(HOW TO COMPLETE THIS TASK):
From top to bottom, reproduce the listing without a single change.

(DATASET EXTRACT):
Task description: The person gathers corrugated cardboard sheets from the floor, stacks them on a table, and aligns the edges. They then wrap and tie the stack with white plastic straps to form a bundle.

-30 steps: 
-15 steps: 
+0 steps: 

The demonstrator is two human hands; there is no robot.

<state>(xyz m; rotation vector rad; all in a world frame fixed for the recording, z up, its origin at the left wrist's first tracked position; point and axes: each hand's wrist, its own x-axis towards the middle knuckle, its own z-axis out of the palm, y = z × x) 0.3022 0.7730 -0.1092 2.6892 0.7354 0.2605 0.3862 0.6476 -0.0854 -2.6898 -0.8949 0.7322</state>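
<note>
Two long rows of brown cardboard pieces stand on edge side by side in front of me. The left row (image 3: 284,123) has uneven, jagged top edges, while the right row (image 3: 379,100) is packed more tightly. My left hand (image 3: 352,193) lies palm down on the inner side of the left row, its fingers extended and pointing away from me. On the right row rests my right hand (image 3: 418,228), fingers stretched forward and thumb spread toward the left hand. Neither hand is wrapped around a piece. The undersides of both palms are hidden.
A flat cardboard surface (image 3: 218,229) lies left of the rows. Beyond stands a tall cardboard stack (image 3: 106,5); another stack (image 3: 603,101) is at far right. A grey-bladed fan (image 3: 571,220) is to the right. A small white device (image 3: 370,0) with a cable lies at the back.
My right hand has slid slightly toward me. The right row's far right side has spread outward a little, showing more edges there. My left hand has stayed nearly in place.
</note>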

(EXPECTED ANSWER):
Task description: The person gathers corrugated cardboard sheets from the floor, stacks them on a table, and aligns the edges. They then wrap and tie the stack with white plastic straps to form a bundle.

-30 steps: 
-15 steps: 
+0 steps: 

The demonstrator is two human hands; there is no robot.

<state>(xyz m; rotation vector rad; all in a world frame fixed for the recording, z up, its origin at the left wrist's first tracked position; point and axes: each hand's wrist, its own x-axis towards the middle knuckle, its own z-axis out of the palm, y = z × x) 0.3022 0.7730 -0.1092 2.6892 0.7354 0.2605 0.3862 0.6476 -0.0854 -2.6898 -0.8949 0.7322</state>
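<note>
Two long rows of brown cardboard pieces stand on edge side by side in front of me. The left row (image 3: 284,123) has uneven, jagged top edges, while the right row (image 3: 379,100) is packed more tightly. My left hand (image 3: 352,193) lies palm down on the inner side of the left row, its fingers extended and pointing away from me. On the right row rests my right hand (image 3: 418,228), fingers stretched forward and thumb spread toward the left hand. Neither hand is wrapped around a piece. The undersides of both palms are hidden.
A flat cardboard surface (image 3: 218,229) lies left of the rows. Beyond stands a tall cardboard stack (image 3: 106,5); another stack (image 3: 603,101) is at far right. A grey-bladed fan (image 3: 571,220) is to the right. A small white device (image 3: 370,0) with a cable lies at the back.
My right hand has slid slightly toward me. The right row's far right side has spread outward a little, showing more edges there. My left hand has stayed nearly in place.
</note>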

Nothing else belongs in the answer.